LIQUIDITY AND CAPITAL RESOURCES

         As of September 30, 2000, the Company had $306 million of outstanding
debt compared with no outstanding debt as of December 31, 1999. The new
borrowing was made on May 1, 2000 to fund a $306 million cash distribution to
Herald under the terms of the PD LLC Operating Agreement. The aggregate
principal amount of the Loan is payable on April 28, 2009 and bears interest at
an annual rate of 8.05 percent. The Loan is guaranteed by the Company pursuant
to a Guaranty Agreement with the Lenders. In turn, pursuant to an Indemnity
Agreement entered into between Herald and the Company, Herald agreed to
indemnify the Company for any payments that the Company may make under the
Guaranty Agreement.

         The Loan requires the Company to maintain certain financial ratios and
prohibits new borrowings, except as permitted thereunder.

         As of September 30, 2000, the Company had a combined balance of cash
and marketable securities of approximately $200 million compared with a balance
of approximately $558 million as of December 31, 1999. The decline since
December 31, 1999 primarily reflects the Company's payment of the $180 million
acquisition price for The Pantagraph on January 11, 2000 and $165 million for
the Suburban Journals on August 10, 2000.

         As of September 30, 2000, commitments for capital expenditures were
approximately $2.8 million, relating to normal capital equipment replacements.
Capital expenditures to be made by the Company in fiscal 2000 are estimated to
be in the range of $8 to $10 million. In addition, as of September 30, 2000, the
Company had capital contribution commitments of approximately $12.7 million
related to limited partnership investments.

         On July 16, 1999, the Company's Board of Directors approved the
repurchase of up to $50 million of its common stock in the open market. On May
1, 2000, the Company announced that its Board of Directors had authorized an
additional $50 million repurchase of its common stock. During the third quarter
of 2000, the Company's Board of Directors amended the Company's repurchase
program to provide for both the purchase of Class B shares and the purchase of
shares in privately negotiated transactions. On August 16, 2000, the Company
purchased 1,000,000 shares of Class B common stock from Michael E. Pulitzer, the
Company's Chairman of the Board, for $40.1 million. As of September 30, 2000,
the Company had repurchased 1,000,000 shares of Class B common stock and 527,300
shares of common stock for a combined purchase price of approximately $61.8
million.

         The Company generally expects to generate sufficient cash from
operations to cover ordinary capital expenditures, working capital requirements,
interest payments and dividend payments.




                                       16

<PAGE>   17

ITEM 3.    QUANTITATIVE AND QUALITATIVE DISCLOSURES ABOUT
           MARKET RISK

         The primary raw material used in the Company's operations is newsprint,
typically representing 15 to 20 percent of operating expenses. Based on the
Company's current level of newspaper operations, expected annual newsprint
consumption is estimated to be in the range of 121,000 to 123,000 metric tons.
Historically, newsprint has been subject to significant price fluctuations from
year to year, unrelated in many cases to general economic conditions.

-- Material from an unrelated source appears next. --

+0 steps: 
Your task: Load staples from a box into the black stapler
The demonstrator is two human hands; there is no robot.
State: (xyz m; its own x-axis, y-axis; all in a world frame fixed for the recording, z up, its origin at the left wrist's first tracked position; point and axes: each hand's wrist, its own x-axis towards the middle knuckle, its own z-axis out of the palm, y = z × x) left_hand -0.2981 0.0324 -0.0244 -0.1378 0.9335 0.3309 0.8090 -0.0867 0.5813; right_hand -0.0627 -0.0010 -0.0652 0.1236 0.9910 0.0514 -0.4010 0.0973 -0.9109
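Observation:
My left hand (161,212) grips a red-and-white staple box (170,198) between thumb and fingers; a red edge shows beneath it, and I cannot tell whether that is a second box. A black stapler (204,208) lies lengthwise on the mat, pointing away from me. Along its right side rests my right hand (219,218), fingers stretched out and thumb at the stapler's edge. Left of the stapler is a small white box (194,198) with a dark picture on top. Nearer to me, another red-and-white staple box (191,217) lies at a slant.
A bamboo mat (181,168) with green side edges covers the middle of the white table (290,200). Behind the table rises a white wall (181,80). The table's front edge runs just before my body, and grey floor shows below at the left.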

In the
last five years, the Company's average annual cost per ton of newsprint has
varied from a low of $514 per metric ton in 1999 to a high of $675 per metric
ton in 1995. For the first nine months of 2000, the Company's average cost of
newsprint was approximately $530 per metric ton. On September 1, 2000, the
Company's newsprint suppliers increased the price of newsprint from
approximately $550 to approximately $600 per metric ton. This price increase
will begin to impact the Company's newsprint costs in the fourth quarter of
2000. The Company attempts to obtain the best price available by combining
newsprint purchases for its different newspaper locations but does not enter
into derivative contracts in an attempt to reduce the impact of year to year
price fluctuations on its consolidated newsprint expense.

         The Loan bears interest at a fixed annual rate of 8.05 percent.
Consequently, if held to maturity, the Loan will not expose the Company to
market risks associated with general fluctuations in interest rates.

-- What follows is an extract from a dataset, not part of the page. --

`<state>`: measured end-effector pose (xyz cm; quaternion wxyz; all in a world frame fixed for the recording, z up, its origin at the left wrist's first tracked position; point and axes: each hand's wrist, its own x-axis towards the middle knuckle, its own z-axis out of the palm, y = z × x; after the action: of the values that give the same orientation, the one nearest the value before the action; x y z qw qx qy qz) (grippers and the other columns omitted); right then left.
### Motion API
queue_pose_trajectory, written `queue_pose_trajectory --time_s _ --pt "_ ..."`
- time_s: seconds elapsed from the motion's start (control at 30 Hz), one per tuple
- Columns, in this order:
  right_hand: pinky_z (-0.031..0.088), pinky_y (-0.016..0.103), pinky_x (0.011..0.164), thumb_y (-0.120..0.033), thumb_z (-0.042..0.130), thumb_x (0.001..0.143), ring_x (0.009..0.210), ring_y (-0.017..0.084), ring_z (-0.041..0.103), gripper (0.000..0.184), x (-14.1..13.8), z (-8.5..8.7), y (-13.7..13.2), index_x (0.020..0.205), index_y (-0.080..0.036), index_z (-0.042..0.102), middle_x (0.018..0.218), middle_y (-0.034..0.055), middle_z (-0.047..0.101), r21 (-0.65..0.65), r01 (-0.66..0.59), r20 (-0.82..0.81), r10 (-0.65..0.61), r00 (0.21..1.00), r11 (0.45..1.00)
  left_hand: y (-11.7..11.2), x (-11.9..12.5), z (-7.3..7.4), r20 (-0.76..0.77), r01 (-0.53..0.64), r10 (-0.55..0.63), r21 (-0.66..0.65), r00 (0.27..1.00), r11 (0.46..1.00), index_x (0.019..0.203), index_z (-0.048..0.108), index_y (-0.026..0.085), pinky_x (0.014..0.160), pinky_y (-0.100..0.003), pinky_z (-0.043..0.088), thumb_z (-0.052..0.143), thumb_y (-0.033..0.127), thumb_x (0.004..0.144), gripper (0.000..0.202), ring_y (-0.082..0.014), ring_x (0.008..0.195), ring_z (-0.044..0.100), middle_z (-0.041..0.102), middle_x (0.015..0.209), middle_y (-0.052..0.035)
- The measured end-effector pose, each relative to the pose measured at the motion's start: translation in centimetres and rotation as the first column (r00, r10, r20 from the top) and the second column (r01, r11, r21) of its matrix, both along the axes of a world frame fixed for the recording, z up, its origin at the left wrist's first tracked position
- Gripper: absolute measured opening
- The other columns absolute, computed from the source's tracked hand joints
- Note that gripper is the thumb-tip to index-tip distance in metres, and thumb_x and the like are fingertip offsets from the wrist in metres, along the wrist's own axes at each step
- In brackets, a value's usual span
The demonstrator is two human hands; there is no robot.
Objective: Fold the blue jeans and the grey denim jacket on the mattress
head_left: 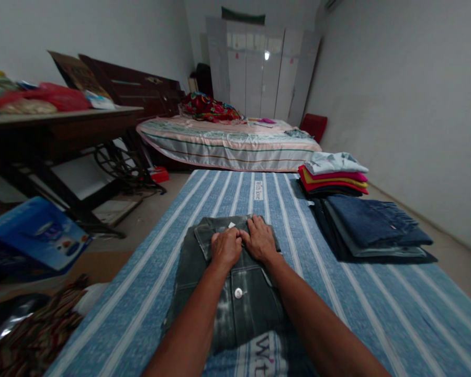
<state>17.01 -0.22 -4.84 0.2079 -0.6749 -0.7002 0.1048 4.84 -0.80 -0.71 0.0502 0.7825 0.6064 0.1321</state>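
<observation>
A dark grey-green denim jacket (253, 296) lies front side up on the blue striped cloth, its collar away from me and a metal button showing on the placket. Near the collar, my left hand (226, 248) is closed, its fingers curled on the jacket's front edge. Right beside it, my right hand (261, 240) pinches the same spot with thumb and forefinger, while its other fingers rest over the collar. The two hands touch or nearly touch. What exactly sits between the fingertips is hidden.
Folded jeans (372, 222) lie stacked to the right, with a pile of folded coloured tops (333, 178) behind them. The striped cloth (298, 209) covers the surface. Beyond is a bed (227, 144); a sewing-machine table (63, 118) and a blue box (39, 230) stand left.
</observation>
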Motion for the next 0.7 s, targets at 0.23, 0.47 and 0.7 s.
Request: queue_pose_trajectory --time_s 0.23,0.47,0.7 --pt "0.020 0.043 0.110 -0.051 0.027 0.097 0.141 0.026 0.018 0.059 0.0 -0.2 0.0 0.142 -0.015 0.036 0.153 0.0122 0.026 0.011 0.004 0.022 -0.004 1.000 1.000 -0.2 0.2 0.2 -0.033 0.021 -0.021 0.010 0.999 1.000 0.093 0.066 0.021 0.088 -0.034 0.042 0.048 0.019 0.086 0.019 -0.0208 0.100 0.063 0.070 0.100 -0.0048" --pt "0.021 0.043 0.110 -0.051 0.027 0.096 0.140 0.026 0.020 0.058 0.0 -0.5 0.0 0.140 -0.015 0.038 0.152 0.0110 0.028 0.050 0.007 0.031 -0.009 0.999 0.999 -0.5 -2.1 1.9 -0.012 0.033 -0.031 0.121 0.999 0.992 0.105 0.064 0.017 0.097 -0.036 0.040 0.055 0.021 0.082 0.024 -0.0231 0.113 0.056 0.061 0.121 -0.0096" --pt "0.020 0.043 0.110 -0.050 0.030 0.096 0.141 0.025 0.019 0.056 0.0 -0.6 -0.1 0.140 -0.016 0.039 0.152 0.0108 0.028 0.019 0.005 0.023 -0.005 1.000 1.000 0.1 -6.4 0.8 -0.124 -0.169 0.178 0.073 0.976 0.983 0.128 0.049 0.009 0.106 -0.042 0.033 0.047 0.034 0.089 0.046 -0.0291 0.134 0.037 0.042 0.143 -0.0188"
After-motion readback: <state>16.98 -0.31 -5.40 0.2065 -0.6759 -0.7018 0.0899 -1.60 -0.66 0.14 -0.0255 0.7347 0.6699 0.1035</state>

         As of September 30, 2000, the Company had a combined balance of cash
and marketable securities of approximately $200 million. The Company anticipates
that a portion of these funds will be used in connection with its capital stock
repurchase program. In addition, the Company may fund potential newspaper
acquisitions with a portion of its available cash and marketable securities. In
the interim, the Company's investments in marketable securities include a
mixture of short to mid-term government, corporate and asset-backed debt
obligations. These investments will expose the Company to market risks that may
cause the future value of these investments to be lower than their original
cost.



                                       17

<PAGE>   18

                           PART II. OTHER INFORMATION


ITEM 6.    EXHIBITS AND REPORTS ON FORM 8-K


          (a)  The following exhibits are filed as part of this report:

               27.1     Financial Data Schedule


          (b)  Reports on Form 8-K. The Company filed a Current Report on Form
               8-K on June 26, 2000 related to the Asset Sale and Purchase
               Agreement entered into with the Journal Register Company. Also,
               the Company filed a Current Report on Form 8-K on August 10, 2000
               related to the completion of its acquisition of the Suburban
               Journals.

All other items of this report are not applicable for the current quarter.

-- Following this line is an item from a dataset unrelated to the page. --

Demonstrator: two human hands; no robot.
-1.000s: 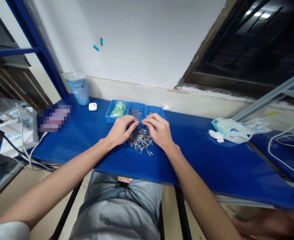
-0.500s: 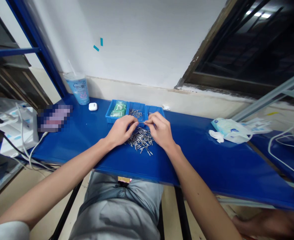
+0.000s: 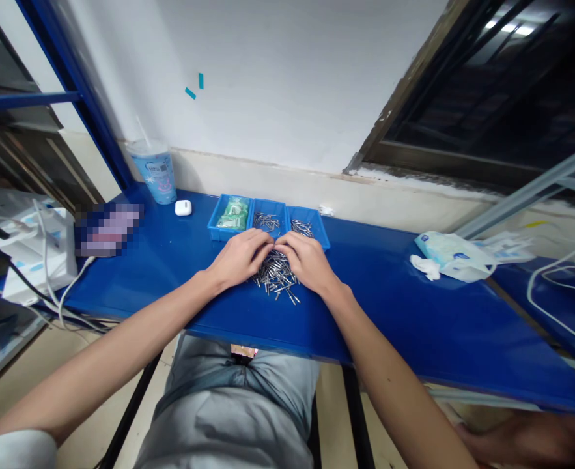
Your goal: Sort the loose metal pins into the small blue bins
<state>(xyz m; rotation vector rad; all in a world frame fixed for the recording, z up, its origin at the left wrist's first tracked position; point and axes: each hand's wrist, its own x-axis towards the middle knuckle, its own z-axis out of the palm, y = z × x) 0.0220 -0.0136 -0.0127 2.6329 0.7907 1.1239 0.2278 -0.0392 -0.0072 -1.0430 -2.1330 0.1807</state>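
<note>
The left hand [image 3: 241, 258] and right hand [image 3: 307, 260] curve downward side by side, their fingertips [image 3: 269, 241] almost meeting just above a loose heap of steel pins [image 3: 276, 277] on the blue tabletop [image 3: 375, 293]; whether they pinch a pin, I cannot tell. The pins look light, stiff and slick, apt to roll, so each seems best taken by its shaft between the finger pads. Just beyond sit three blue bins [image 3: 227, 236], holding green packets [image 3: 232, 213] on the left and more pins [image 3: 266, 223] in the middle and right. Farther off stand a white earbud case [image 3: 183, 208] and a printed cup [image 3: 153, 172], its writing unreadable.
</note>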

                                   SIGNATURES

         Pursuant to the requirements of the Securities Exchange Act of 1934,
the registrant has duly caused this report to be signed on its behalf by the
undersigned thereunto duly authorized.


                                              PULITZER INC.
                                              (Registrant)

Date:  November 8, 2000                  /s/  Ronald H. Ridgway
                                 --------------------------------------
                                           (Ronald H. Ridgway)
                                 Director; Senior Vice-President-Finance
                                    (on behalf of the Registrant and
                                     as principal financial officer)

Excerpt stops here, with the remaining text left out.